Dry cleaning is dry.
Don’t believe that!
Clothing care labels didn’t exist until mandated by the Federal Trade Commission (FTC) in the early 1970s. Since the manufacturer of the item is held responsible for damage if you follow the recommended washing instructions, they of course tend to be very conservative with their recommendations. In fact, experts say that 90% of “dry clean only” items can actually be hand washed or machine washed (just hang or lay out flat to dry).
But what is dry cleaning exactly? It’s only “dry” in the sense that no water is used in the process, but liquid is still used to clean the fabric.
The dry cleaning concept was discovered by accident by a French businessman in the 19th century. He noticed that his tablecloth became cleaner when kerosene was spilled on it.

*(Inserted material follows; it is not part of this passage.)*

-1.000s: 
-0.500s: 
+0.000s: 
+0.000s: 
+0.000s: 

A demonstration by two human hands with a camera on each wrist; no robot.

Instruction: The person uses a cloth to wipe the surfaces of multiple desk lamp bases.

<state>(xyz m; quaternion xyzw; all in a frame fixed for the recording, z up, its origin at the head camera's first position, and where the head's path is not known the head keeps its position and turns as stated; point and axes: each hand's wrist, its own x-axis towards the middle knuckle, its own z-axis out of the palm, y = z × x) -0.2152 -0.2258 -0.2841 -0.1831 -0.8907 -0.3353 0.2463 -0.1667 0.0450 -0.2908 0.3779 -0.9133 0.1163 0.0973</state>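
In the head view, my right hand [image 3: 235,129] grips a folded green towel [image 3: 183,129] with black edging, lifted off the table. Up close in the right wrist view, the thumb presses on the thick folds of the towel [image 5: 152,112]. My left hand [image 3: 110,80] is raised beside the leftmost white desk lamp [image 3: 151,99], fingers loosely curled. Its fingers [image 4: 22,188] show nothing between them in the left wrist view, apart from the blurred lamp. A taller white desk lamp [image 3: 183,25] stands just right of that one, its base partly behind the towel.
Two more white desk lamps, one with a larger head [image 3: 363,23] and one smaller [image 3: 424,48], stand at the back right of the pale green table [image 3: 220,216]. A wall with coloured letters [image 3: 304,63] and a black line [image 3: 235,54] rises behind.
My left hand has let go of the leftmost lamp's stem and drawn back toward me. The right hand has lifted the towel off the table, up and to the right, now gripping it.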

Early usage of kerosene and gasoline gave way to the less-flammable alternative tetrachlorethylene (also called perchlorethylene or “perc”) in the 1930s. Perc itself is now being replaced by other cleaners or methods due to environmental concerns and the fact that it is labeled as a possible carcinogen.
The standard dry cleaning process is similar to water-based cleaning – after a wash and rinse cycle, the solvent used is then extracted by the machine for reuse and the clothing is dried with a stream of temperature-controlled air. Finally, a deodorizing cycle removes any last traces of solvent and the clean, dry clothes are ready for pressing and finishing.